Basic knowledge of DC motor
In the field of electric power drag, with the advent of the inverter, AC speed control technology is increasingly mature and low cost in the continuous erosion of the position of DC speed technology, but until today, DC speed technology is still sticking to it’s predominant position. A DC motor in simple words is a device that converts direct current into mechanical energy. It’s of vital importance for the industry today. In order to understand the operating principle of DC motor we need to first look into its constructional feature.
1. The construction of DC motor
It’s construction can be divided into two parts: stator and rotor. Note: Do not confuse the commutation pole with the commutator.
The stator includes: main pole, base, commutator pole, brush device and so on.
The rotor includes: armature core, armature windings, commutator, shaft and fan.
The basic construction of a DC motor contains a current carrying armature which is connected to the supply end through commutator segments and brushes it is placed within the north south poles of a permanent or an electro-magnet as shown in the diagram below
2. Operating principle of DC motor
Now to go into the details of the operating principle of DC motor. The working of DC motor is based on the principle that when a current-carrying conductor is placed in a magnetic field, it experiences a mechanical force. The direction of mechanical force is given by Fleming’s Left-hand Rule and its magnitude is given by F = BIl Newton.
Consider a part of a multipolar DC motor as shown in the picture below. When the terminals of the motor are connected to an external source of DC supply:
(1) the field magnets are excited developing alternate N and S poles;
(2) the armature conductors carry currents. All conductors under N-pole carry currents in one direction while all the conductors under S-pole carry currents in the opposite direction.
Suppose the conductors under N-pole carry currents into the plane of the paper and those under S-pole carry currents out of the plane of the paper as shown in the picture. Since each armature conductor is carrying current and is placed in the magnetic field, mechanical force acts on it. On applying Fleming’s left hand rule, it is clear that force on each conductor is tending to rotate the armature in anticlockwise direction. All these forces add together to produce a driving torque which sets the armature rotating.

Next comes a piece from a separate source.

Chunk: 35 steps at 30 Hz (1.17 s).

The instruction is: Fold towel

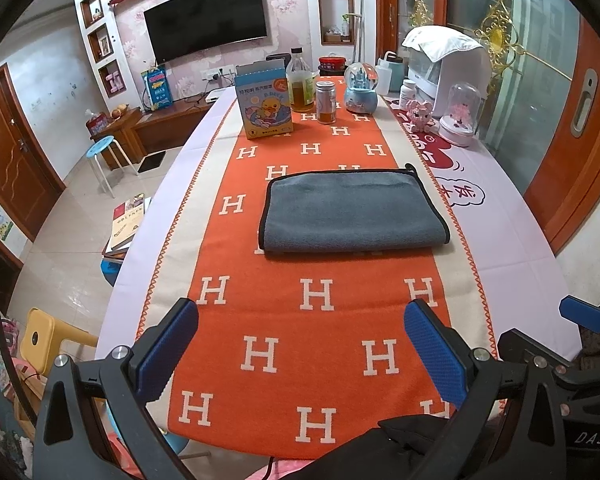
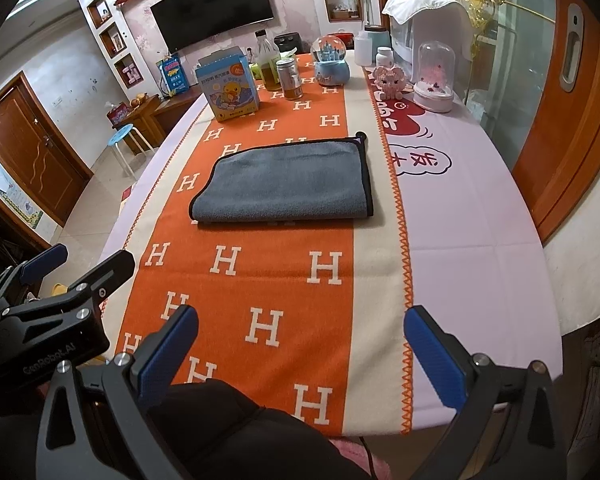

When the conductor moves from one side of a brush to the other, the current in that conductor is reversed and at the same time it comes under the influence of next pole which is of opposite polarity. Consequently, the direction of force on the conductor remains the same.
It should be noted that the function of a commutator in the motor is the same as in a generator. By reversing current in each conductor as it passes from one pole to another, it helps to develop a continuous and unidirectional torque.